* Brief:
Your task is to copy each line of the listing that contains the word "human".
Segment Start: Stored data
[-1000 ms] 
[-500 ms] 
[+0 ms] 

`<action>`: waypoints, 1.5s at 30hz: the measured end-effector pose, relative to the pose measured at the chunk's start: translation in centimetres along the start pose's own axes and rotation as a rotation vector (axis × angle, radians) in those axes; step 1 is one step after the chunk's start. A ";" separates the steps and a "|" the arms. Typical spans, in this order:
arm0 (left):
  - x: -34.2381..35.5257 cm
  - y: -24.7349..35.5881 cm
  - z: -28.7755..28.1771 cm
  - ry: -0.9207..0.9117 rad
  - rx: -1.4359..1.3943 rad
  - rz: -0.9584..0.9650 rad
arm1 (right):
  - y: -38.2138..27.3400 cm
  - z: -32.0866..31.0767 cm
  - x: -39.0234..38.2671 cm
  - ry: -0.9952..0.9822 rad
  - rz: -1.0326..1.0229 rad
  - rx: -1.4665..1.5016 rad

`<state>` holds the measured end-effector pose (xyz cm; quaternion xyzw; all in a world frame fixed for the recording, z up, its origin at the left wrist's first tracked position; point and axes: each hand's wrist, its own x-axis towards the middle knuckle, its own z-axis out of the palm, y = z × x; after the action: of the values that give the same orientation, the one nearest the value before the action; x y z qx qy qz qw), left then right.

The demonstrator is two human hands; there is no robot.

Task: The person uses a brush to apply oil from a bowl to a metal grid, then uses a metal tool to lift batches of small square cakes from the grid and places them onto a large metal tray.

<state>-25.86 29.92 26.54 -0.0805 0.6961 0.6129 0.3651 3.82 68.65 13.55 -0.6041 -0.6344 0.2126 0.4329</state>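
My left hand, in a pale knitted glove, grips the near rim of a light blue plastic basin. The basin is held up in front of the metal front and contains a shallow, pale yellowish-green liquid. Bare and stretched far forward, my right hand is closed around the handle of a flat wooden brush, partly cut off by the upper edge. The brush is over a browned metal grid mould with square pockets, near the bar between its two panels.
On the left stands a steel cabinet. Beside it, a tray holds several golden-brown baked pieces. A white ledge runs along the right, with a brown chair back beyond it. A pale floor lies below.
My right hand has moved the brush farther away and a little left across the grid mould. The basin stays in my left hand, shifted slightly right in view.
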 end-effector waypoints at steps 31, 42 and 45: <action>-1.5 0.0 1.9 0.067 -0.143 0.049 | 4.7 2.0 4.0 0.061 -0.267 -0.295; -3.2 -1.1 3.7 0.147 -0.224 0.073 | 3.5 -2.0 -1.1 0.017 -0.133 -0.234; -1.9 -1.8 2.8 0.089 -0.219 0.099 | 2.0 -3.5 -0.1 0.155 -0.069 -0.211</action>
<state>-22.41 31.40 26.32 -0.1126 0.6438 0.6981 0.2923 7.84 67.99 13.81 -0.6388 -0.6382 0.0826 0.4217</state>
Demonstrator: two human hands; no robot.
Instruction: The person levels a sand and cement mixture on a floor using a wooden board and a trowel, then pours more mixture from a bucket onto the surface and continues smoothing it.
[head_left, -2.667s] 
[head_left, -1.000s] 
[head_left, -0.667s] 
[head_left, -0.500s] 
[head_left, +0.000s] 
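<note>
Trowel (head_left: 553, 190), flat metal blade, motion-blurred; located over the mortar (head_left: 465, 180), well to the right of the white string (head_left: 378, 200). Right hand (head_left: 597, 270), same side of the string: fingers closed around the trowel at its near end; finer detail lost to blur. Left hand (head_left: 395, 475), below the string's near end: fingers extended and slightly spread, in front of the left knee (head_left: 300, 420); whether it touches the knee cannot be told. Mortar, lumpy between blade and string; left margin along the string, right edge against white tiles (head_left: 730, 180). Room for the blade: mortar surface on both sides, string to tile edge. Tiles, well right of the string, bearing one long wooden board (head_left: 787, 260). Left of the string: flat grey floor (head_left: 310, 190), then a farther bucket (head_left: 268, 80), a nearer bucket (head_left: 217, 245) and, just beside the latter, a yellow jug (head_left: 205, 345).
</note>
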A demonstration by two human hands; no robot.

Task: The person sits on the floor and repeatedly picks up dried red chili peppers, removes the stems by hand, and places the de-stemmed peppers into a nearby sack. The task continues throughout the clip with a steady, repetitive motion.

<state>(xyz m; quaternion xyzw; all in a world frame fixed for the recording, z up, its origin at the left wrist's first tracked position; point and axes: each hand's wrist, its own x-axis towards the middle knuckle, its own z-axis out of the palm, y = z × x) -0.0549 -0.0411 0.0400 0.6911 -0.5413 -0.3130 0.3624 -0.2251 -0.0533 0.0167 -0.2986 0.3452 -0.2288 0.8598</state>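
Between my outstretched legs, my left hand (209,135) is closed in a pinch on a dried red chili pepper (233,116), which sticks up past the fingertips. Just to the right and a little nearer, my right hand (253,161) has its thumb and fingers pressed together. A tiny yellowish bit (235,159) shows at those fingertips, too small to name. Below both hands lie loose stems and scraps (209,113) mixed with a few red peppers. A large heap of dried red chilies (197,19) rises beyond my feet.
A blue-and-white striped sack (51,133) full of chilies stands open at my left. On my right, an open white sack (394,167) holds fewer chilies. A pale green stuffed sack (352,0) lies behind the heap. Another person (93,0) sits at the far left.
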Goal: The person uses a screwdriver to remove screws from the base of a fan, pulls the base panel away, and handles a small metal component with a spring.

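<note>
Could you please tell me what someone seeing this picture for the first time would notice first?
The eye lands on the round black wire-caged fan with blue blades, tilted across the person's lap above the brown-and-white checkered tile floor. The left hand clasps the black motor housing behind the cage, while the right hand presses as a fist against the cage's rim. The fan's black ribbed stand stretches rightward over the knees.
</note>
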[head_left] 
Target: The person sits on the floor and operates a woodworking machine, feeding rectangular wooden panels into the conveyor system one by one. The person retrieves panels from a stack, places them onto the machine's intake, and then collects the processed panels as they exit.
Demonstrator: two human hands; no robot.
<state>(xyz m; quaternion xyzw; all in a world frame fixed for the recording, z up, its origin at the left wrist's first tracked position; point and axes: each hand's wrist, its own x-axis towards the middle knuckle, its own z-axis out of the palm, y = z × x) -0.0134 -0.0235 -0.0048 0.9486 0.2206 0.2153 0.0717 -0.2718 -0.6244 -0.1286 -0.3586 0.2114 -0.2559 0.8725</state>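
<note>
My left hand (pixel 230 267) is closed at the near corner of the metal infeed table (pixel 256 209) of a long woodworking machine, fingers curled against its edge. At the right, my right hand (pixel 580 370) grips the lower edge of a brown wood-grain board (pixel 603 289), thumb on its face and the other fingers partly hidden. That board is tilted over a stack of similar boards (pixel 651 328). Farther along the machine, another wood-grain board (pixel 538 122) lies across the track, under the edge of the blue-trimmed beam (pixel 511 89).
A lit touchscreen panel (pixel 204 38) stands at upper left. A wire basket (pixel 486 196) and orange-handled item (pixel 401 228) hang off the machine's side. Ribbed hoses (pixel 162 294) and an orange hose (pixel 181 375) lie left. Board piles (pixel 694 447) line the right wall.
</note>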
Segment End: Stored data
* Response to the task:
The demonstrator is two human hands; there is no robot.
Demonstrator: two human hands; no robot.
A demonstration by two human hands; no robot.
Demonstrator: two human hands; no robot.

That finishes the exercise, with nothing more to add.